Records from a data source

━━━━━━━━━━━━━━━━━━━━

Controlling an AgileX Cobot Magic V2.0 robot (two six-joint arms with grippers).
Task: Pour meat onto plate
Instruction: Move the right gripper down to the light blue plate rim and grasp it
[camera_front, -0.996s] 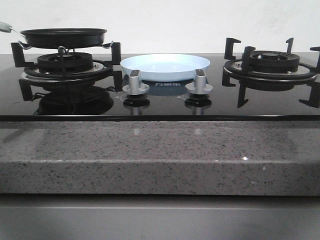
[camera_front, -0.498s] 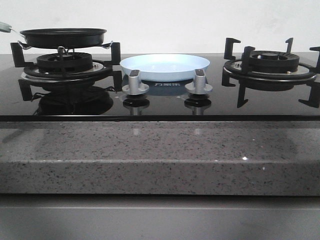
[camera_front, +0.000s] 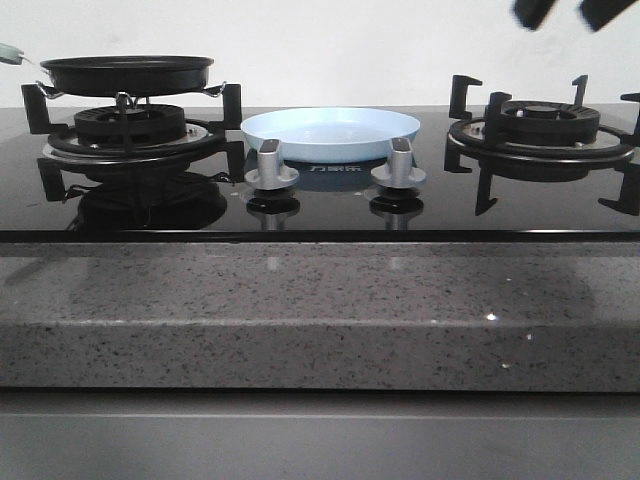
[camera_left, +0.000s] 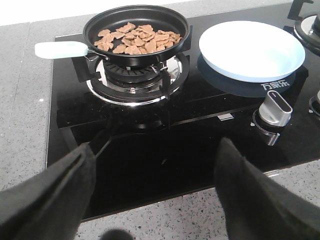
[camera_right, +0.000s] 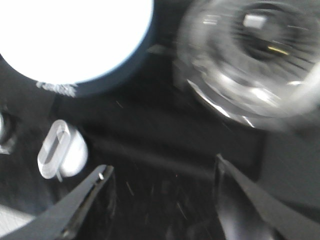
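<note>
The meat (camera_left: 137, 38), a heap of small reddish-brown pieces, lies in a black frying pan (camera_left: 136, 34) with a pale handle (camera_left: 61, 48) on the left burner; the front view shows the pan (camera_front: 127, 72) side-on and hides the meat. The pale-blue plate (camera_front: 330, 133) sits empty between the burners, also in the left wrist view (camera_left: 251, 50) and, overexposed, in the right wrist view (camera_right: 75, 37). My left gripper (camera_left: 155, 165) is open and empty over the hob's front edge. My right gripper (camera_right: 162, 172) is open and empty, high above the right burner (camera_front: 563, 12).
Two silver knobs (camera_front: 272, 165) (camera_front: 398, 165) stand in front of the plate. The right burner grate (camera_front: 540, 130) is bare. A speckled grey counter edge (camera_front: 320, 310) runs along the front of the black glass hob (camera_front: 320, 205).
My right gripper's fingertips have come into the front view at the top right. The pan, plate and left gripper have not moved.
</note>
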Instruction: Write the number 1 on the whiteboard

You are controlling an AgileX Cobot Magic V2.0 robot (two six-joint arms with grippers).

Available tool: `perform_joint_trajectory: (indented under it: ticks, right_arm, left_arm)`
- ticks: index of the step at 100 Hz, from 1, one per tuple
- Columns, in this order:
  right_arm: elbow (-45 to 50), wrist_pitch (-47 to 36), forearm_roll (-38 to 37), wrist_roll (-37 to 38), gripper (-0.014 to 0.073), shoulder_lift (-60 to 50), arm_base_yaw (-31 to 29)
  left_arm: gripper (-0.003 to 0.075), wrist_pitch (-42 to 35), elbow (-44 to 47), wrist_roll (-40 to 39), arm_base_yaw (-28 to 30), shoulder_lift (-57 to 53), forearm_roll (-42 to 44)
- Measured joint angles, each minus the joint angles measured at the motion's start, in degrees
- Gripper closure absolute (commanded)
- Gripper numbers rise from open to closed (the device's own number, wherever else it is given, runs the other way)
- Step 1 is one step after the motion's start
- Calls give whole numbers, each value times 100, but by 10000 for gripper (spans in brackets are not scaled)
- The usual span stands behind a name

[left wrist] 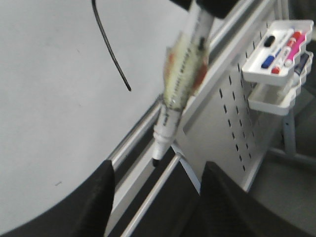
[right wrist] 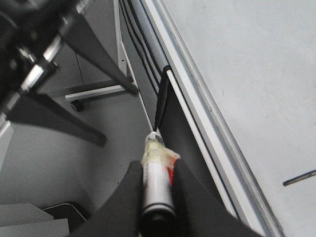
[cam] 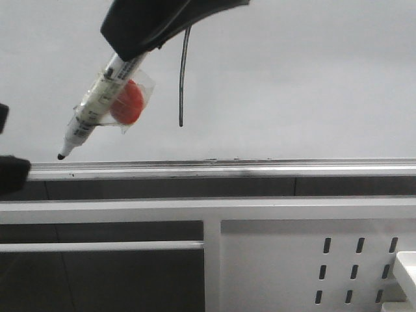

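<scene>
The whiteboard (cam: 292, 78) fills the upper front view, with its silvery ledge (cam: 227, 169) below. The number 1 (cam: 182, 78) is a thin dark near-vertical stroke on it, also seen in the left wrist view (left wrist: 109, 44) and the right wrist view (right wrist: 298, 177). My right gripper (cam: 140, 39) (right wrist: 157, 170) is shut on a white marker pen (cam: 97, 104) wrapped in clear tape with a red pad. The pen slants down-left, its tip just above the ledge, left of the stroke. My left gripper (left wrist: 159, 173) is open and empty at the left edge (cam: 5, 146).
A white perforated metal panel (cam: 312, 260) (left wrist: 232, 113) stands below the ledge at the right. A white tray (left wrist: 279, 49) holding several coloured markers hangs on it. White frame rails (cam: 104, 246) run below the board.
</scene>
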Motion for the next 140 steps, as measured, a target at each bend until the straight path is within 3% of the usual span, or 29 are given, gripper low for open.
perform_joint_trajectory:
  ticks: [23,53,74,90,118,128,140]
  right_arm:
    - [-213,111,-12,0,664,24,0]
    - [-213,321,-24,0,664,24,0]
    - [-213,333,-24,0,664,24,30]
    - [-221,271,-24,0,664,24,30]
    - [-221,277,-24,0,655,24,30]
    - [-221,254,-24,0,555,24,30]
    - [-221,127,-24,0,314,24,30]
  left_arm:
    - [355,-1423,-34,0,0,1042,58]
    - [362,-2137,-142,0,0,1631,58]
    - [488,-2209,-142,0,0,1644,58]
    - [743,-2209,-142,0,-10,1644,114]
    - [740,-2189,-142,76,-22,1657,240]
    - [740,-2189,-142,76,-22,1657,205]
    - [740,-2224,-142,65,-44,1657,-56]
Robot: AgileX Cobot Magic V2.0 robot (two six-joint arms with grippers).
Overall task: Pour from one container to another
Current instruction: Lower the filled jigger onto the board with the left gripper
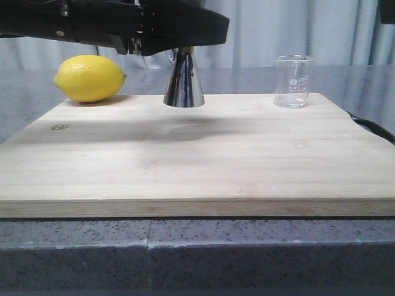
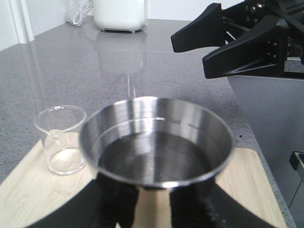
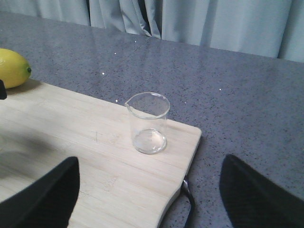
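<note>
The small clear glass beaker [image 1: 294, 81] stands upright and empty at the back right of the wooden board [image 1: 197, 166]; it also shows in the wrist views [image 2: 61, 140] [image 3: 148, 123]. The shiny steel jigger [image 1: 184, 80] is at the board's back centre, its upper cup [image 2: 156, 142] holding clear liquid. My left gripper [image 2: 152, 202] reaches down from above and is shut on the jigger's waist. I cannot tell whether the jigger's base touches the board. My right gripper [image 3: 152, 197] hangs open near the board's right corner, short of the beaker, with nothing in it.
A yellow lemon [image 1: 90, 78] lies at the board's back left. A black loop [image 1: 370, 126] sticks out at the board's right edge. Grey stone counter surrounds the board, curtains behind. A white appliance [image 2: 119, 14] stands far off on the counter.
</note>
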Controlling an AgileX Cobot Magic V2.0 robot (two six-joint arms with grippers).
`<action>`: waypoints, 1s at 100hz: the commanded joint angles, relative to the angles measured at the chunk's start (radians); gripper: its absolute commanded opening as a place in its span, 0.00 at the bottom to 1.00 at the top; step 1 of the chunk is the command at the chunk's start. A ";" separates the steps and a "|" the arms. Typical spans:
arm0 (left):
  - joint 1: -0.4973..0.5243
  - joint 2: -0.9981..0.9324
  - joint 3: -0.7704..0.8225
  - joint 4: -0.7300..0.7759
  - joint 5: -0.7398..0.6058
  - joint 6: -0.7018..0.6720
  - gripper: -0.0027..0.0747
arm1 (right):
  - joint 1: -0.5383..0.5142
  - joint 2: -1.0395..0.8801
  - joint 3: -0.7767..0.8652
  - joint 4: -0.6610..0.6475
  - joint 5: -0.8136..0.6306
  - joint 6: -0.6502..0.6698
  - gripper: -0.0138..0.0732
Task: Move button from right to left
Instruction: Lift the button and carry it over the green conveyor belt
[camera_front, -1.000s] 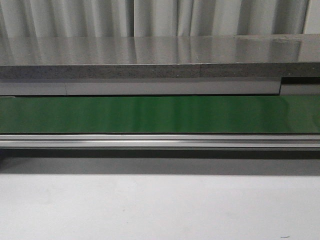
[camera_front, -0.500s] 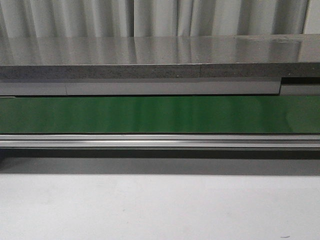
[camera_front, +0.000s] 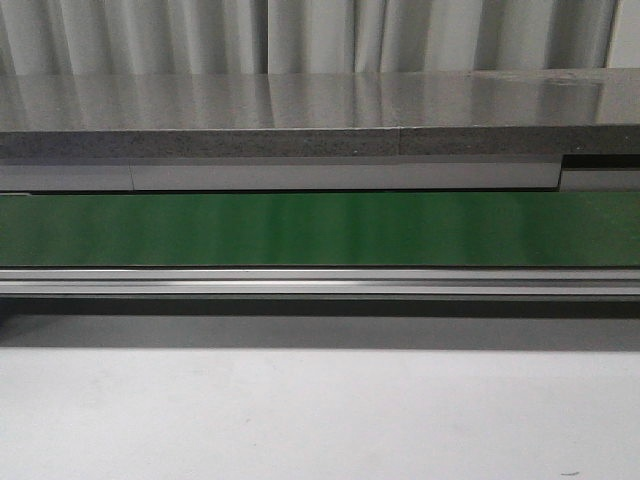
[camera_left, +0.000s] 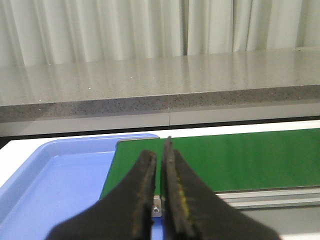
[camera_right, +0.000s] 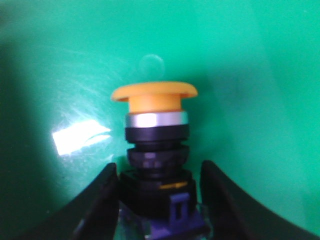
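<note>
Button (camera_right: 154, 145) between right fingers (camera_right: 97, 202) over green surface (camera_right: 250, 75); front view unchanged.

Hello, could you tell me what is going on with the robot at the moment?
The right gripper has its fingers on either side of the button, which lies on the green belt; whether they grip it is unclear. The left gripper is shut and empty, near a blue tray.

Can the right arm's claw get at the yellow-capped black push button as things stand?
Probably yes. The right claw is open with the yellow-capped black push button already between its two fingers on the green surface, and nothing blocks it.
</note>
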 joint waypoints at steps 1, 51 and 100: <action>-0.008 -0.035 0.040 -0.001 -0.080 -0.012 0.04 | -0.008 -0.062 -0.022 -0.005 -0.019 -0.015 0.25; -0.008 -0.035 0.040 -0.001 -0.080 -0.012 0.04 | 0.077 -0.347 -0.022 0.069 0.058 -0.017 0.25; -0.008 -0.035 0.040 -0.001 -0.080 -0.012 0.04 | 0.234 -0.367 -0.019 0.356 0.239 -0.262 0.25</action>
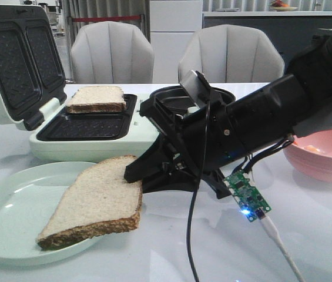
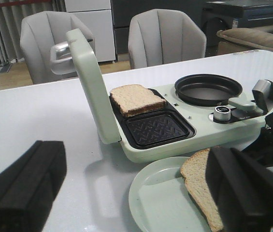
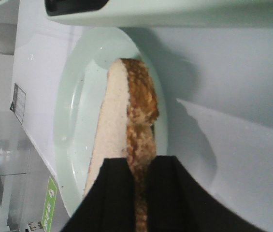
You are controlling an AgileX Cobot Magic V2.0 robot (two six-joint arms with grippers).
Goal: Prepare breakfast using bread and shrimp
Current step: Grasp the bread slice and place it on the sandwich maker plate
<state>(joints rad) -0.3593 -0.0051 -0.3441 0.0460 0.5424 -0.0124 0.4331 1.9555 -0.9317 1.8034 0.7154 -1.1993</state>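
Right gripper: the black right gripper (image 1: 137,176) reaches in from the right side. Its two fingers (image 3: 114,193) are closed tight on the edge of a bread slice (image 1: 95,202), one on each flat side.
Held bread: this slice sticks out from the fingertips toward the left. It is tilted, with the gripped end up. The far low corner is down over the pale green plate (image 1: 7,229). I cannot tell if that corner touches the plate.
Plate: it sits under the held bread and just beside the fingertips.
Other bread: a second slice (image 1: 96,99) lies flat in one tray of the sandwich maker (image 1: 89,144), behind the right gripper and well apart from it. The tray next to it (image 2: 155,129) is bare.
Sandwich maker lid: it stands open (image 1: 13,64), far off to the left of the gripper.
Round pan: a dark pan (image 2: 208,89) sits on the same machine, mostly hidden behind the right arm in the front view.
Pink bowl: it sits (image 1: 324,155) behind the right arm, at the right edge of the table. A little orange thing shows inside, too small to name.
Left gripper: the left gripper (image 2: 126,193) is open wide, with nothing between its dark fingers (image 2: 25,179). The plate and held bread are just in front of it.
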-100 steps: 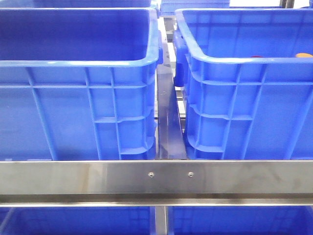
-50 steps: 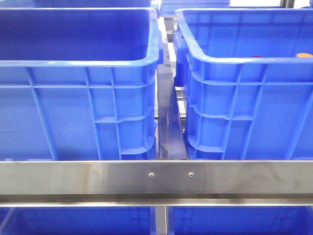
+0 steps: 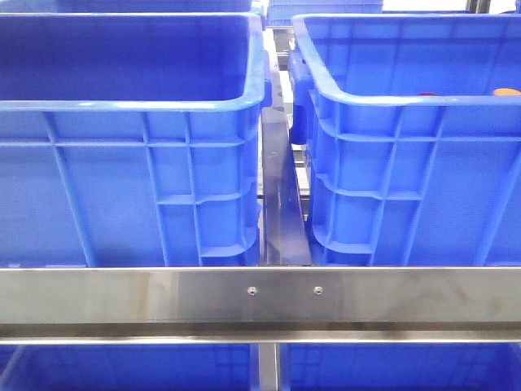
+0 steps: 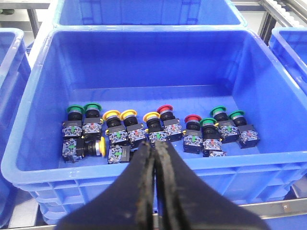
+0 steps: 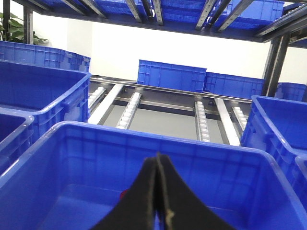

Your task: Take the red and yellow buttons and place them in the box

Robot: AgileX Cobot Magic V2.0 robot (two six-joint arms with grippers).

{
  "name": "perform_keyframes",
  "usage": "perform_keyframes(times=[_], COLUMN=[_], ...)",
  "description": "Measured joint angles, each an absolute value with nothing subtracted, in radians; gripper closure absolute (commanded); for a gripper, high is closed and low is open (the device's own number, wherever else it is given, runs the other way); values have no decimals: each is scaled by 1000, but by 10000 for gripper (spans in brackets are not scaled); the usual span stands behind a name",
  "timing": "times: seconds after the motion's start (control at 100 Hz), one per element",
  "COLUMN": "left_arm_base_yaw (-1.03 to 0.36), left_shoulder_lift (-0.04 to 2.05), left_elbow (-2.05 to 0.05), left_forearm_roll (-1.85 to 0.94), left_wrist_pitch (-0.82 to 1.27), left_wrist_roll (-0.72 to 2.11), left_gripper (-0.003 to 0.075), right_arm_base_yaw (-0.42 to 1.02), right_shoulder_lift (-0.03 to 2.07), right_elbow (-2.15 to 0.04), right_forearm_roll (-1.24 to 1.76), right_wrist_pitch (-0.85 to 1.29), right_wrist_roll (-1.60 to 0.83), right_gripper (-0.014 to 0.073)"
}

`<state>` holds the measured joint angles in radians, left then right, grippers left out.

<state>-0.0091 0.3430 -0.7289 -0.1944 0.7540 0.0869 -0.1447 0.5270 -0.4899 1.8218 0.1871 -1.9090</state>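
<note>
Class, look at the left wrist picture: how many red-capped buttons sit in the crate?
2. One red button stands at the row's middle, beside a yellow one; the other is next along, beside a green one. Others may be hidden.

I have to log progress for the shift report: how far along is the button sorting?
Barely started, it seems. The left gripper is shut and empty above a crate where red buttons and yellow buttons sit among green ones. The right gripper is also shut, holding nothing, over another crate. The front view shows only coloured slivers in the right-hand crate. Nothing is in hand; picking remains.
</note>
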Motion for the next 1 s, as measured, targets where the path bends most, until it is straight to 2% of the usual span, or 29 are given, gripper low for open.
perform_keyframes(times=[0.75, 1.0], left_arm_base_yaw=[-9, -9], left_shoulder_lift=[343, 305], left_elbow=[-726, -608], left_forearm_roll=[-193, -181], left_wrist_pitch=[734, 461], left_wrist_roll=[87, 87], left_gripper=[739, 739], right_arm_base_yaw=[-145, -145], right_shoulder_lift=[527, 527], right_elbow=[-490, -490], right_forearm_roll=[1822, 1822], right_wrist_pitch=[187, 188], right_wrist_roll=[-1907, -1907], right_gripper=[709, 709])
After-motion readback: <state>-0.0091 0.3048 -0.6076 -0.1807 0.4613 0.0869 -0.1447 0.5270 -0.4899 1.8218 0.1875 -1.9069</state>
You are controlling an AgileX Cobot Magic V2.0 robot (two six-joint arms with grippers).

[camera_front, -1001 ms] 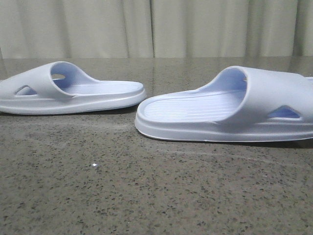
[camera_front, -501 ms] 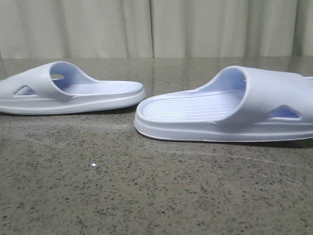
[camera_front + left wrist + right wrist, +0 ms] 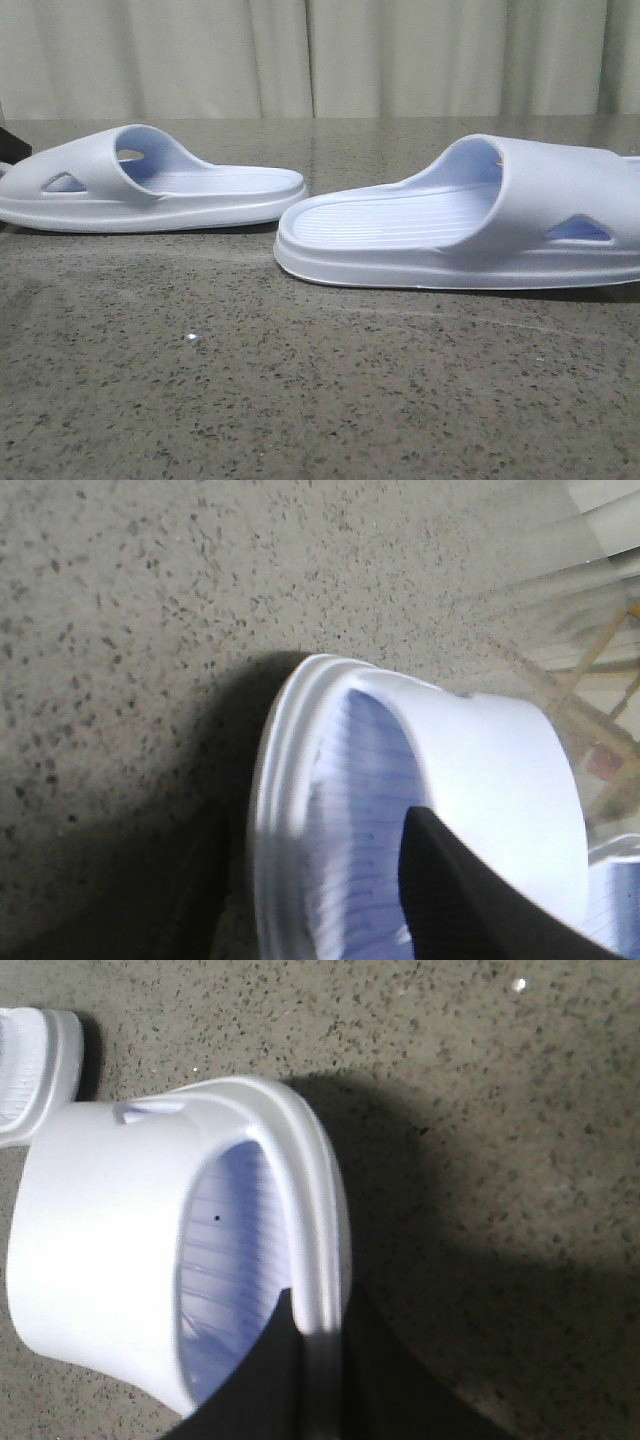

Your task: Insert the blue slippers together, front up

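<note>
From the front, the two blue slippers lie sole-down on the speckled counter (image 3: 300, 400), heels facing each other and just apart. The left slipper (image 3: 150, 190) sits a little farther back at the left; the right slipper (image 3: 470, 225) is nearer and runs off the right edge. A dark tip of the left arm shows at the far left edge behind the left slipper. Moulded foam like this should be light, springy and slightly grippy, with nothing fragile about it; the thick side wall of the sole beside the strap looks like the firmest place to pinch.

In the left wrist view, the left claw (image 3: 340, 920) straddles the toe-end side wall of the left slipper (image 3: 500, 770): one dark finger (image 3: 460, 900) lies inside on the ribbed footbed, the other is a shadowy shape outside the rim. It appears clamped on that wall.

In the right wrist view, the right claw (image 3: 310, 1390) does the same on the right slipper (image 3: 110, 1240): one finger (image 3: 250, 1385) inside under the strap, the other outside, the rim pinched between them.
</note>
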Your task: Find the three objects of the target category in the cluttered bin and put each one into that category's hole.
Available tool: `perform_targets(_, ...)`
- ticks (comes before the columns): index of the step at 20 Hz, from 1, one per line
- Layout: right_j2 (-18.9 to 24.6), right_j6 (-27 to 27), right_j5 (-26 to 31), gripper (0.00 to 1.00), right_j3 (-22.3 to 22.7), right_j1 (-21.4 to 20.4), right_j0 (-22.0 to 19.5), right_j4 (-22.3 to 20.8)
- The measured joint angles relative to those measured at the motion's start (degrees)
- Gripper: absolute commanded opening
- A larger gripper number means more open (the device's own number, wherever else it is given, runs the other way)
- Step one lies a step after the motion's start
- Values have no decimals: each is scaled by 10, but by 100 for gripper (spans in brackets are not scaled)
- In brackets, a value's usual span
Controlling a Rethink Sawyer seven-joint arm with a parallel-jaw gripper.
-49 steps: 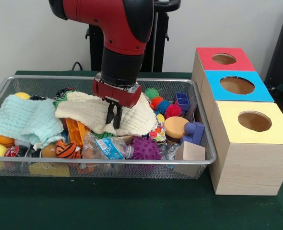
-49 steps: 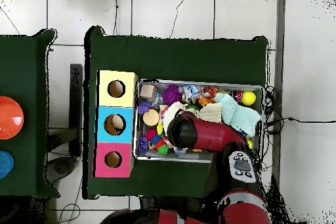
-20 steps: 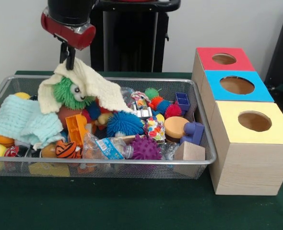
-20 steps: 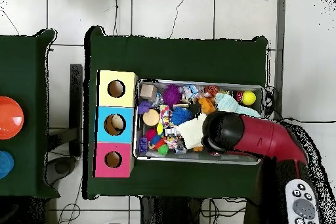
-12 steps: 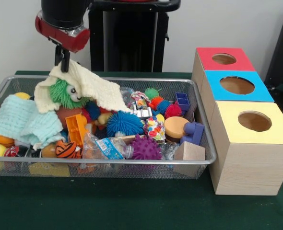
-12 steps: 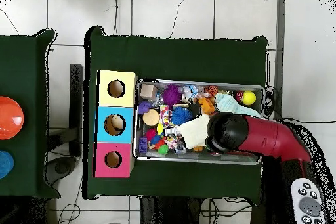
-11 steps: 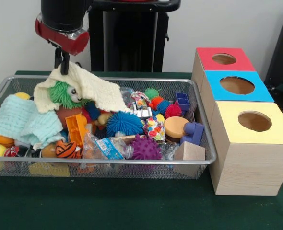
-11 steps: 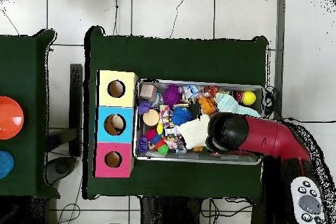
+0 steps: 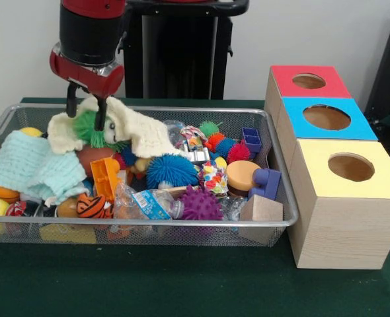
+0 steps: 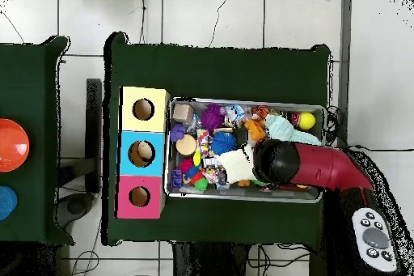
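**No lump in the hole yet: search stage only**

Spotted for certain: one lump (image 9: 211,177), whitish with confetti patches, lying free in the bin (image 9: 149,224) among spiky balls, toward the end nearest the boxes. Possibly a second (image 9: 192,137) just behind it, close to the bin's far rim, but too cluttered there to be sure. No sign of a third. Probably buried, perhaps under the cloth (image 9: 142,132) or the blue cloth (image 9: 30,168).

Hole (image 9: 351,167) in the yellow box (image 9: 340,224): open and dark, with nothing on it or at its mouth. Impossible to see inside. Placed at the table corner far from the robot, last in the row of three boxes along the table's short edge, just beside the bin's end.

Gripper (image 9: 84,111) above the bin's opposite end, on the robot's side, well apart from both lump and hole. Fingers spread wide and pointing down, straddling the raised fold of cloth draped over a green toy (image 9: 89,127). Gripping nothing, by the look of it, though light contact with the cloth is hard to rule out. Hidden under the arm in the overhead view.

Judged done: at most some uncovering of the pile. Judged left: all three deliveries. Reaching across to the exposed lump, carrying it to the yellow box, then digging out the other two.
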Motion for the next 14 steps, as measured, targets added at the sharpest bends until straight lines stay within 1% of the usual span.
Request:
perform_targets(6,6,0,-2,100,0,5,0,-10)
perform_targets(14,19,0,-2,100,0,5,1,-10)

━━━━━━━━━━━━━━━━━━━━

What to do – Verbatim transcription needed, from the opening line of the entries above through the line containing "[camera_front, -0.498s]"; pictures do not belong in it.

Exercise answer –
Controlling an AgileX Cobot Magic V2.0 robot (two six-joint arms with grippers).
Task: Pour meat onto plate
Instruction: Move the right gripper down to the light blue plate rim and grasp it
[camera_front, -0.996s] 
[camera_front, -0.498s] 

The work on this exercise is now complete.